Firstly, even in nominal terms, for that entire decade cash (t-bills) outperformed the 60:40. Short duration floating cashflows reign supreme even nominally, in inflation.
But it gets worse, on the right hand chart we can see that cash drew down in real terms by 18% through to 1982. The US 60:40 experianced an absolutely crushing 37% real decline.
People lost nearly half their real wealth, US assets were dead money in real terms for nearly 15 years.
And that is why people scrambled for ways to protect their assets and move money out of stocks and bonds. Even though short-term cash equivalents experianced a real drawdown of 18% from 1972 through to 1981, bills did better than stocks and bonds.
"Necessity is the mother of invention" - the advent of retail-accessible money market mutual funds in the 1970’s.
Without wanting to come across as alarmist, another point needs to be made about how dangerous this actually is in a hyperfinancialised world…
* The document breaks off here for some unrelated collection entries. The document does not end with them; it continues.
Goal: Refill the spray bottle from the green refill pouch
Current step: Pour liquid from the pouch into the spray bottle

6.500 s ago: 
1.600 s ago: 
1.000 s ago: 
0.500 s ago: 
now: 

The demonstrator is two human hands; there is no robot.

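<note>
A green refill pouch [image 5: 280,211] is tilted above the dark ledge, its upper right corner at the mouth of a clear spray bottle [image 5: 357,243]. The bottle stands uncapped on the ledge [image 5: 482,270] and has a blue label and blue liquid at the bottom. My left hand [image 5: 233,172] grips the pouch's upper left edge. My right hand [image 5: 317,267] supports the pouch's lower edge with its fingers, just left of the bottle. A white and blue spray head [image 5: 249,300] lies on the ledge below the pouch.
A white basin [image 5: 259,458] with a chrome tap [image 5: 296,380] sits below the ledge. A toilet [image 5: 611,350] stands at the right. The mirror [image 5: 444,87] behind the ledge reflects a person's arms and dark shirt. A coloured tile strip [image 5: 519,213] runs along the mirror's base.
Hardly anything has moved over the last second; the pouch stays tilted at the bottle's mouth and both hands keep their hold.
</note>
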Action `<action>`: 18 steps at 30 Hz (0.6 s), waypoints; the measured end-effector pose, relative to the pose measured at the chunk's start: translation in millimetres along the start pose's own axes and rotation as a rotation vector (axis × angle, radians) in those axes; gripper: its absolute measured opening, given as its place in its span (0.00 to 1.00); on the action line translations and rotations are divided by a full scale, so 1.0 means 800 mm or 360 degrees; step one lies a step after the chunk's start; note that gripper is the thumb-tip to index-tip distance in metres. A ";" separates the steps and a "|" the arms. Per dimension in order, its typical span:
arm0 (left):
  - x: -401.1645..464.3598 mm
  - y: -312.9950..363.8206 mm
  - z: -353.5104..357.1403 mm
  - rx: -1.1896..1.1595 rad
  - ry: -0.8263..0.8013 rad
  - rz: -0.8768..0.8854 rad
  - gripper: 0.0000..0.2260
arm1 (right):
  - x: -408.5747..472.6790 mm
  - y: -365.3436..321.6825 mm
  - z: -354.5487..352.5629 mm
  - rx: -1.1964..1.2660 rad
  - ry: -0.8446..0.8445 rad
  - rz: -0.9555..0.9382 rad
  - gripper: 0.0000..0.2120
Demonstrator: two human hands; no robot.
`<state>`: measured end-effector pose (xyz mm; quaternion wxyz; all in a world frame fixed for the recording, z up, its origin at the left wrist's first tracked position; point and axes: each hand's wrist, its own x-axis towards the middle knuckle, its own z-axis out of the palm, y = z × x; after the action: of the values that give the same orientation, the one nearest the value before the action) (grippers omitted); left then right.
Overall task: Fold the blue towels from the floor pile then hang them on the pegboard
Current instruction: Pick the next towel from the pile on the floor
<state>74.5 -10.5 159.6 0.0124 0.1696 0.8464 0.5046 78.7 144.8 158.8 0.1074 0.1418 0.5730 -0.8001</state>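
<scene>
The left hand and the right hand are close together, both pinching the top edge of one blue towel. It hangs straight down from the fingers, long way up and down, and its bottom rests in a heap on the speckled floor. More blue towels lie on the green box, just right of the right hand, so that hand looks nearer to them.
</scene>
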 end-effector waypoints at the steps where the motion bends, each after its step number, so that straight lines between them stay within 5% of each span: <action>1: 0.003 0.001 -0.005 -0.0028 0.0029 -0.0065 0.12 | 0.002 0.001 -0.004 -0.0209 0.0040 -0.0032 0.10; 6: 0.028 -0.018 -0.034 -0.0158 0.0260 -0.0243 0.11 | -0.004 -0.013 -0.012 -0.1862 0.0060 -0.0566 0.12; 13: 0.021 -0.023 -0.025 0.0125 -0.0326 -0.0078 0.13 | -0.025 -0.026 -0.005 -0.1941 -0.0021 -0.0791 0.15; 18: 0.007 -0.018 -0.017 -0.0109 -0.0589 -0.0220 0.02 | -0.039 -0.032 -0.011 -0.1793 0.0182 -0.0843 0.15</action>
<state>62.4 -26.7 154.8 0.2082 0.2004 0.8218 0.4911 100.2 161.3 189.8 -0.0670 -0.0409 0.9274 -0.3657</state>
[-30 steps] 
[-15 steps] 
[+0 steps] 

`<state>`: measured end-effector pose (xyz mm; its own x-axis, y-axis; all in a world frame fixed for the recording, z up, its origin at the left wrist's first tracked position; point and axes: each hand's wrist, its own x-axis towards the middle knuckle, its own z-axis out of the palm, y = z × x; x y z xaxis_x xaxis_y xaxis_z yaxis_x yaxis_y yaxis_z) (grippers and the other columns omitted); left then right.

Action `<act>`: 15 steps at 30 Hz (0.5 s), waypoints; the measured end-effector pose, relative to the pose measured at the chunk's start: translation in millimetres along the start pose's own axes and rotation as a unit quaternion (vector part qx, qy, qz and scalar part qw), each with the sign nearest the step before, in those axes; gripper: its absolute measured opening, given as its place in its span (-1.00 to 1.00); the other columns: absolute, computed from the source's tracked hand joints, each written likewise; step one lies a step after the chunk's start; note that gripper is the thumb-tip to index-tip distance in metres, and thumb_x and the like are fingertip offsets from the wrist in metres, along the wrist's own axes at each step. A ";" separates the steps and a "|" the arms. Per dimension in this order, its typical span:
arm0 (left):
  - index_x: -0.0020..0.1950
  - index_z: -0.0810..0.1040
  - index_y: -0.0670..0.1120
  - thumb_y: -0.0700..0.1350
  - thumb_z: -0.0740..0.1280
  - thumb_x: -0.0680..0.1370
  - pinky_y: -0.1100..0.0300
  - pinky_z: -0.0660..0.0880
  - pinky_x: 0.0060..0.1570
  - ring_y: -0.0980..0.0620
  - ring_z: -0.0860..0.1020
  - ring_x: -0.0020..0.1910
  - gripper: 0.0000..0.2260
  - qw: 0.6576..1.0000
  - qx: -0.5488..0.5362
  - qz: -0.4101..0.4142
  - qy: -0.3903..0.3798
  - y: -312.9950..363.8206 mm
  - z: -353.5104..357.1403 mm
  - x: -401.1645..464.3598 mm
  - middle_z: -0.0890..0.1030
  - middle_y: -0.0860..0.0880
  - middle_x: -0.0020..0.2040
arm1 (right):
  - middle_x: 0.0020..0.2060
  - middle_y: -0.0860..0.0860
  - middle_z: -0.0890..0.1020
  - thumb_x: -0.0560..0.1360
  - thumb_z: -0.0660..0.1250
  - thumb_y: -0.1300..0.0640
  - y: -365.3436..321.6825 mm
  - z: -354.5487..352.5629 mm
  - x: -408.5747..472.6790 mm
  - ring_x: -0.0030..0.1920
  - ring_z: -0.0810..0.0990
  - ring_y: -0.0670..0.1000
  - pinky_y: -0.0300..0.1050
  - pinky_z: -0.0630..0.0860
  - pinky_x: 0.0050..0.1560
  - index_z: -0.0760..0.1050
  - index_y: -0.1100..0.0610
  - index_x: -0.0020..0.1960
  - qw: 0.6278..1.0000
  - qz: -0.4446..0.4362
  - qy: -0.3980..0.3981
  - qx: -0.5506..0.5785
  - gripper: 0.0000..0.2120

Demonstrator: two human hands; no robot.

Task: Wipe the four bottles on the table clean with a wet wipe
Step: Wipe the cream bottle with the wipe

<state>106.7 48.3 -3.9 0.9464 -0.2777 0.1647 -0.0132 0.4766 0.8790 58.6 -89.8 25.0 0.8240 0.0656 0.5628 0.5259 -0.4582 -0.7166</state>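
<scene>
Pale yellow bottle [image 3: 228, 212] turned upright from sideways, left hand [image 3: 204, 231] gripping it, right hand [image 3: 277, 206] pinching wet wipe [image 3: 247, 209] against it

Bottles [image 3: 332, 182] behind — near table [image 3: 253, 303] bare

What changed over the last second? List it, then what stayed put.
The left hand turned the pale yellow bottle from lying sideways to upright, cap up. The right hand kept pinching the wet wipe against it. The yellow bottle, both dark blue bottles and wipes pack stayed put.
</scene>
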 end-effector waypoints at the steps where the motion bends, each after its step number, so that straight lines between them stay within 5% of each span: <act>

In 1972, household wealth (ex-property) was 2.5X US GDP. The decades real wealth destruction of -30% (across financial assets) equated to 75% of 1972 starting GDP. Today, household wealth is 6.2X US GDP. Its about 5X ex-housing - twice as big as then (I’ll put households aside for now, but at these prices it’s hardly immune to inflation and rate risk). If we see the same -30% real decline in financial wealth off todays inflated levels, that would equate to 150% of starting GDP. In other words, the wealth hit would be twice as significant, economically.
Society’s already hanging by a thread - imagine how pissed people would be then!